I ran my fingers along the edge, gripping it, in an attempt to see if it would pull off, but I slipped and my hands accidentally pushed and the strip shot the five centimeters to the other side of the wall and I heard a small click, and, to my shock, a crack appeared from the floor to the ceiling – a door, a secret door.

"Huh." I pondered what could possibly be behind here. From the outside, this wall would be part of the front of the house, and it never looked like there would be anything behind this wall…Perplexed, I opened the door slowly, and peaked around it. It was pitch black, so I decided that further inspection would require the use of a working flashlight. I ran downstairs quickly, grabbing the one I had stashed in one of the kitchen cupboards, and raced back up, clicking it on and pointing the beam into the dark. It hit the opposite wall, which was quite close and I realized that this wasn't the door to a room, but a secret staircase, that wound down into more dark. I debated on whether or not to continue further. What could possibly be down there? Bodies – skeletons that might jump out at me…an actual ghost? It was rather spooky, since I was alone, but curiosity killed the cat, as the expression goes, and I was bound to be satisfied and brought back, so I took one tentative step down, then continued when nothing bad jumped out at me.

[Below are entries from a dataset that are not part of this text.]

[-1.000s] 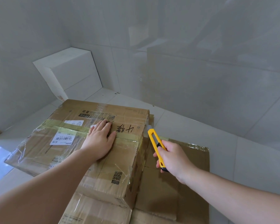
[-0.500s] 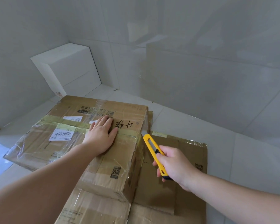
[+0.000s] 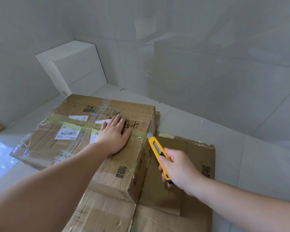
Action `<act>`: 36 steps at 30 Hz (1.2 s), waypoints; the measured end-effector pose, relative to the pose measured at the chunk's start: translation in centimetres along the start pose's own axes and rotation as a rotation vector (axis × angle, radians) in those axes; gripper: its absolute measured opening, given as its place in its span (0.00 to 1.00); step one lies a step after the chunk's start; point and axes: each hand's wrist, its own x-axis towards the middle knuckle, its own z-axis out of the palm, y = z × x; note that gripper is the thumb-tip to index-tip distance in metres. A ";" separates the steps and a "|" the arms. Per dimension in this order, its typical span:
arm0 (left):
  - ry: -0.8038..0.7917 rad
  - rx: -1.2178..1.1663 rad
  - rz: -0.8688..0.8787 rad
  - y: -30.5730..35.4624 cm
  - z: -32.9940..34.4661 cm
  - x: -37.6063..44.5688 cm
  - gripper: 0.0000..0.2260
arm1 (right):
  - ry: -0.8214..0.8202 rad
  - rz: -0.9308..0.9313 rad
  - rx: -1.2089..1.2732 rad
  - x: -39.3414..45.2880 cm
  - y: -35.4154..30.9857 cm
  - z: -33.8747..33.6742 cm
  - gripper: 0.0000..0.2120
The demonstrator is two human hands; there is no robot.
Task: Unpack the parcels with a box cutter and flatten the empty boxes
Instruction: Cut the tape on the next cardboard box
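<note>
- A person kneeling or leaning over a tiled floor [image 3: 208, 124] sets to work on a sealed cardboard parcel [image 3: 84, 144], its top seam closed under yellowish tape [image 3: 137, 133] and clear film.
- The left hand [image 3: 113, 134] lies flat on the parcel's top, fingers straight and spread, pressing down just beside handwritten characters and partly covering the seam.
- The right hand [image 3: 177, 169] is wrapped around the rear of a yellow box cutter [image 3: 157, 152], fingers curled tight on the handle. The blade [image 3: 149, 135] is extended, its tip at the parcel's right-hand top edge, where the taped seam ends. Whether the steel has bitten into the tape cannot be told from this angle.
- The parcel rests on flattened cardboard [image 3: 196, 164] spread across the floor, which reaches out to the right and toward the camera. That suggests at least one box has already been opened and laid flat.
- A shipping label [image 3: 68, 133] sits on the parcel's left half, intact.
- A white box [image 3: 75, 64] stands in the corner against the wall, well apart from the work. Whether it is part of the job is unclear.
- By this reckoning the task is at an early-to-middle stage: this parcel's tape remains to be slit, its contents removed and the carton collapsed.
</note>
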 end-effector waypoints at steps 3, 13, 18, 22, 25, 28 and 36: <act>-0.019 0.007 -0.006 0.1 -0.1 0.3 0.28 | 0.029 0.021 0.050 0.2 -0.4 0.7 0.06; -0.087 0.010 -0.033 0.9 -1.2 0.5 0.25 | 0.069 0.067 0.107 -1.2 -0.3 2.6 0.17; -0.122 -0.024 -0.015 1.7 -3.0 0.3 0.22 | 0.041 0.033 0.020 -1.9 -0.7 3.0 0.12; -0.187 -0.022 -0.066 2.1 -4.4 0.6 0.23 | 0.032 0.033 -0.033 -2.1 -1.1 2.9 0.10; -0.207 0.009 -0.082 2.5 -5.0 0.5 0.23 | 0.003 0.046 0.000 -2.6 -1.3 2.4 0.08; -0.208 0.024 -0.060 2.7 -5.0 0.3 0.22 | -0.048 0.067 0.015 -3.6 -1.0 2.5 0.08; -0.205 0.153 -0.022 2.5 -4.9 0.6 0.25 | -0.113 0.083 -0.011 -5.4 -0.7 0.8 0.08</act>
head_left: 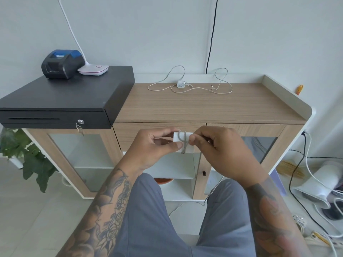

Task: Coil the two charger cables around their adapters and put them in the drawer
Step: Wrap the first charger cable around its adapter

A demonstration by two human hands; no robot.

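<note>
I hold a white adapter [189,135] in front of the cabinet, below the tabletop edge. My left hand [154,147] pinches its left side. My right hand [220,149] pinches its grey cable [182,140], which crosses the adapter in a couple of turns; the rest of that cable hangs down behind my right forearm. A second white adapter [181,84] lies at the back of the wooden tabletop [204,106], with its long pale cable [219,89] spread in loose loops on both sides. The wooden drawer front [128,133] under the tabletop is closed.
A black cash drawer [61,102] sits on the left of the cabinet with a receipt printer [61,64] and a white lamp base [93,69] on it. A plant [27,156] stands at the left. Cables and white devices [319,186] litter the floor at right.
</note>
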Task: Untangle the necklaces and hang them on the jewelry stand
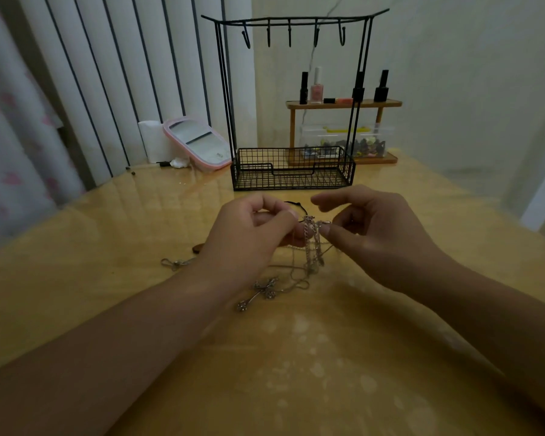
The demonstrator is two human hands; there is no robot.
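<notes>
Untangling step, nothing hung yet. Your left hand [252, 229] pinches the knotted silver necklaces [312, 243] from the left, fingers curled on the chain. Just right of it, your right hand [372, 234] pinches the same knot. Loose chain and the cross pendant [261, 291] trail below your fingers onto the table [107, 221]. Next: tease one strand free. The jewelry stand [291, 99] sits beyond your fingers, its hooks bare.
</notes>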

I made it successfully all the way down into what must have been a basement room, because I had gone far enough down to have been below the first floor. It was cooler down here and I quickly pointed the flashlight around, looking for a light. I found one on the wall to my right and flicked it on. The room was flooded with a dim lighting – twilight, it seemed – and what instantly caught my eye was an object of rather immense size at the center of the room. As my eyes adjusted, I made out that it was a grand piano – absolutely massive – standing in all its glory.

I went forward quickly to inspect it at closer range. It was beautiful, I had to admit – in fact it took my breath away. It was sleek, shining brightly, even in the dim light. The keys, which normally I would expect to be ivory, were obsidian, with ivory sharps and flats, the opposite of a regular piano. It seemed much more unique that way, and I noticed the beautiful intricacy of which it was made, the feet were all works of art. (A/N: Picture on profile).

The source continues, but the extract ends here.